*TASK REQUIREMENTS*:
Every line in the listing below that holds the word "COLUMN" should be returned.
+++ RECORD EXCERPTS
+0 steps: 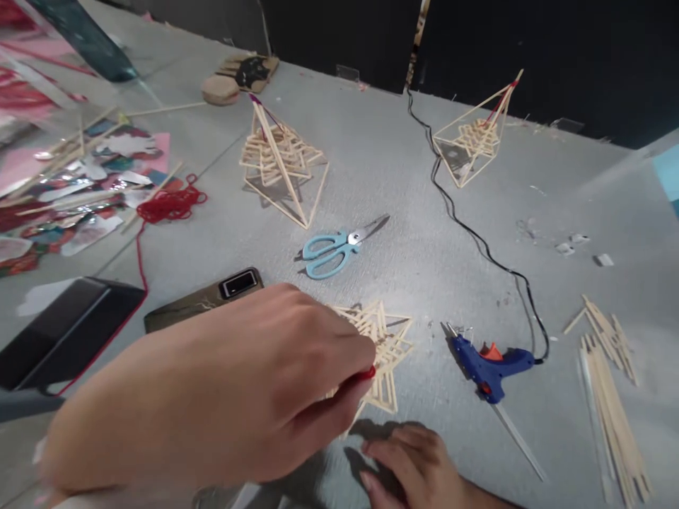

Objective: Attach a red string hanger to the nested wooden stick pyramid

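Observation:
My left hand (276, 375) reaches in from the lower left, thumb and index finger pinched on a short bit of red yarn (370, 372). Just beneath those fingertips lies a star-shaped lattice of thin wooden sticks (390, 346), partly hidden by the hand. Below the lattice, my right hand (408, 459) rests near the table, fingers apart and slightly bent, with nothing visible in them. A loose tangle of red yarn (172, 201) lies at the left, and a strand trails from it past a black box-like object (71, 329).
Light-blue scissors (339, 247) lie beyond the lattice. A phone (204, 300) is left of them. A blue glue gun (491, 364) with a cord sits right, beside loose sticks (610, 417). Two stick frames (281, 159) and scraps (85, 191) stand or lie farther back.

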Demonstrator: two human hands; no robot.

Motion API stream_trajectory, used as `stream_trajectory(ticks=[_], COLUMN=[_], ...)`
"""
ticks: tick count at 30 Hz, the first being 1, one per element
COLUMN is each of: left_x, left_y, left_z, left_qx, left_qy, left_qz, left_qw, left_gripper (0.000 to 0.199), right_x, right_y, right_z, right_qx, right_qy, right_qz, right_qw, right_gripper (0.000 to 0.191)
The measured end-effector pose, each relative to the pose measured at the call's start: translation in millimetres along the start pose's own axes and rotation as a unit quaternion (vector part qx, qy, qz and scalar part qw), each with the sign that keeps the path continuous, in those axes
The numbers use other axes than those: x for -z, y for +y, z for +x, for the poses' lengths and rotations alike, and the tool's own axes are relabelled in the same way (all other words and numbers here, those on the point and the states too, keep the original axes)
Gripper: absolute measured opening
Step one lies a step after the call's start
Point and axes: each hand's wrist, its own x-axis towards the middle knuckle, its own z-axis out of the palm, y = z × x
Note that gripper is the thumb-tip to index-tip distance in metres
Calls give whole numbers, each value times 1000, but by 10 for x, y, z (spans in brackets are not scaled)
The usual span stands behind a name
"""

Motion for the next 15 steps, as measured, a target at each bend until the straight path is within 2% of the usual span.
stream_trajectory(ticks=[6, 13, 15], left_x=[-43, -22, -17], left_y=[-44, -84, -81], left_z=[-18, 23, 21], left_qx=[-1, -10, -4], left_qy=[0, -27, -10], left_qz=[-9, -33, -15], left_qw=[1000, 999, 1000], left_gripper=[30, 27, 27], right_x=[-3, 30, 42], right_y=[-24, -14, -19], right_z=[-25, -33, -8], right_qx=[17, 29, 40], right_qy=[-38, -47, -45], right_qz=[-16, -16, -20], right_qw=[999, 998, 998], right_gripper=[17, 21, 22])
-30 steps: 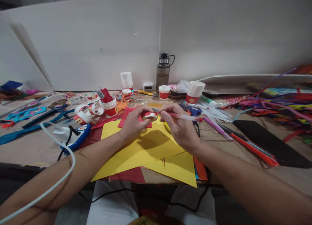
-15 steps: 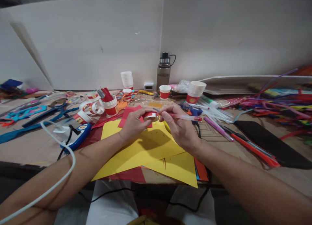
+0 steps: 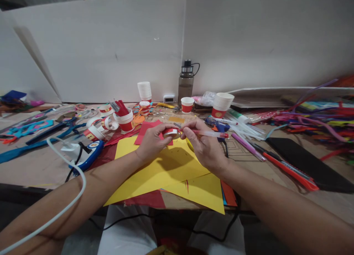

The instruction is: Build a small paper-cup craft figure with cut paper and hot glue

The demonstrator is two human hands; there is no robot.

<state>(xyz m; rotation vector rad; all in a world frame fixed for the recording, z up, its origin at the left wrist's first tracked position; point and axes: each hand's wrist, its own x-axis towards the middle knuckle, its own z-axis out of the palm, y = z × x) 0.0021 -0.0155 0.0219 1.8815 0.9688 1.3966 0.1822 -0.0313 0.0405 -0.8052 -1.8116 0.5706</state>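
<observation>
Red piece (image 3: 170,131), one, sits pinched in left fingers (image 3: 160,128), one pen (image 3: 210,133) in right fingers (image 3: 189,132).

The 2 yellow sheets (image 3: 151,179) look like smooth, matt paper, and the pen-like tool (image 3: 209,133) is see-through, glossy plastic. The bottle (image 3: 185,86) seems smoky translucent plastic with a shiny, metal-looking collar (image 3: 187,69), and the clear bag (image 3: 208,98) is thin, crinkled plastic. The power strip (image 3: 95,150) looks glossy, the black slab (image 3: 309,163) matt, the wall panels (image 3: 110,52) smooth with a faint sheen.
</observation>
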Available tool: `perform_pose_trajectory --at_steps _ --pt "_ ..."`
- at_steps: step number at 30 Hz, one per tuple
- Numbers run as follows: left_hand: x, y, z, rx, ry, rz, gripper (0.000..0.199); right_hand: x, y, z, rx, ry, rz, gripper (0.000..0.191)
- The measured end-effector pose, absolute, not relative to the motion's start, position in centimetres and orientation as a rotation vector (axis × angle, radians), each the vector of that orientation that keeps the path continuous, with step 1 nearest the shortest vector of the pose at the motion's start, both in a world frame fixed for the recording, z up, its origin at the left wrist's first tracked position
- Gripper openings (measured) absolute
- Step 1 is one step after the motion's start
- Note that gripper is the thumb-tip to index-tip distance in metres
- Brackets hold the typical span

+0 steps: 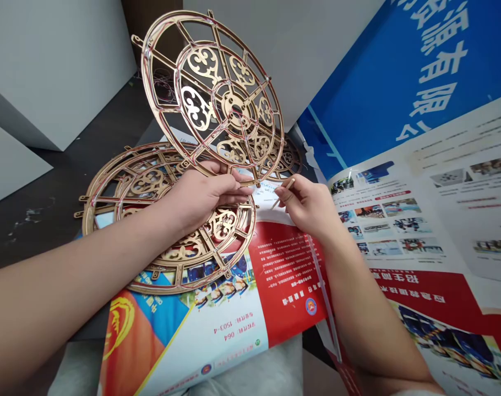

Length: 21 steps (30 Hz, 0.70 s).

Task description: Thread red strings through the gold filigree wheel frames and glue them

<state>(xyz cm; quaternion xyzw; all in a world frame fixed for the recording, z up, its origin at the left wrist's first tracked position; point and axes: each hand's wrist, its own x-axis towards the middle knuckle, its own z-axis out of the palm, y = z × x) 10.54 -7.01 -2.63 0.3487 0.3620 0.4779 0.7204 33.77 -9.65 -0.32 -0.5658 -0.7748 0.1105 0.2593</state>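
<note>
Two hands: left (205, 201) grips the fretwork wheel rim (146, 71), right (306, 209) pinches a stick (287, 187).

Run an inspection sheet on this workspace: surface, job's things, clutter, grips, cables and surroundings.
surface: dark surface, partly covered by posters
job's things: raised gold fretwork wheel; flat wheel lying on the posters; stick
clutter: posters overlap one another beneath the wheels
grips: left hand holds the raised wheel's lower rim; right hand pinches the stick near that wheel
cables: nothing seen
surroundings: white panels; blue banner
</note>
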Motion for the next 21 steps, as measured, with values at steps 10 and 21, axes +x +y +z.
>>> perform_pose_trajectory --at_steps 10,21 --pt "10.5 -6.9 -2.6 0.798 0.769 1.039 0.006 34.1 -9.8 -0.8 -1.269 -1.714 0.333 0.025" --pt "10.5 -7.0 -2.4 0.813 0.792 1.026 0.008 35.8 -8.0 -2.4 -1.500 -1.840 0.445 0.032"
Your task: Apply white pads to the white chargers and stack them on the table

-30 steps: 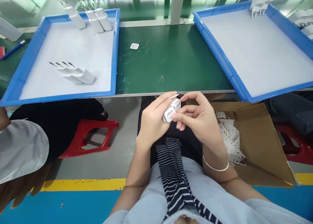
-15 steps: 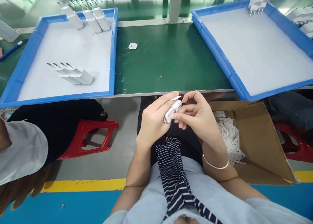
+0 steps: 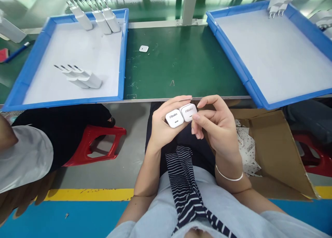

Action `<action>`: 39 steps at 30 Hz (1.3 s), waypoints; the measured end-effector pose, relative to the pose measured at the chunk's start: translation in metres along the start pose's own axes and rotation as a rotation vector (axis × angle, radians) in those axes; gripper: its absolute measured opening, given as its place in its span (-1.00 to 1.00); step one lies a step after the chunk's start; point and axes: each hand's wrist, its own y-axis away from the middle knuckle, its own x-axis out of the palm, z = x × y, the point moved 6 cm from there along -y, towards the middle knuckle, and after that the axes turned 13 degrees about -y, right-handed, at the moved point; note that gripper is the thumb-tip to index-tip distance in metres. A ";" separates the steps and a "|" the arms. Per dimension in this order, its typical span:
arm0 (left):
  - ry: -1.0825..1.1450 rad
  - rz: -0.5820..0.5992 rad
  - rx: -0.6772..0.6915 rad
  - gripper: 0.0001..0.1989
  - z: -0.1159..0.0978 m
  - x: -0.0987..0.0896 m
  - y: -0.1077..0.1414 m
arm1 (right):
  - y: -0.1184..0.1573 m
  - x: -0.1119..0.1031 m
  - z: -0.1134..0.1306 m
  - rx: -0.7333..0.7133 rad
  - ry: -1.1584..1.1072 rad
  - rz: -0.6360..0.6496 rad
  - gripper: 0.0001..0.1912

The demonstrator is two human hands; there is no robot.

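Two white power adapters (image 3: 174, 118) sit side by side in my left hand (image 3: 162, 122), their end faces printed "Fibaks" and each showing a small slot. The fingers of that hand wrap over the top of the pair, where a thin pale edge shows at the fingertips. My right hand (image 3: 216, 122) is at the right-hand adapter (image 3: 188, 112), thumb and index finger at its right edge. Its other fingers are curled. The plug ends of both adapters are hidden. Beyond the hands, a small white square cap with a slot (image 3: 143, 48) lies on the green bench (image 3: 181, 65).
A blue-rimmed tray (image 3: 121, 68) on the left holds several white plug adapters (image 3: 89, 79). Another blue tray (image 3: 230, 54) stands at right, adapters at its far edge. Below it, a cardboard box (image 3: 275, 151) holds printed white scraps. A person in a white sleeve (image 3: 33, 155) sits at left.
The adapters have turned so that their printed faces point up toward me, and they have shifted slightly left. My right thumb has moved from the near adapter to the right one's edge.
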 end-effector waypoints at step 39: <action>-0.176 -0.070 -0.005 -0.55 0.007 0.000 0.002 | -0.012 0.011 -0.016 -0.096 0.390 -0.262 -0.51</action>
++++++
*REPLY TO THE TASK*:
Motion API stream_trajectory, used as `stream_trajectory(ticks=[_], COLUMN=[_], ...)`
COLUMN is each of: left_x, left_y, left_z, left_qx, left_qy, left_qz, left_qw, left_gripper (0.000 to 0.199), right_x, right_y, right_z, right_qx, right_qy, right_qz, right_qw, right_gripper (0.000 to 0.191)

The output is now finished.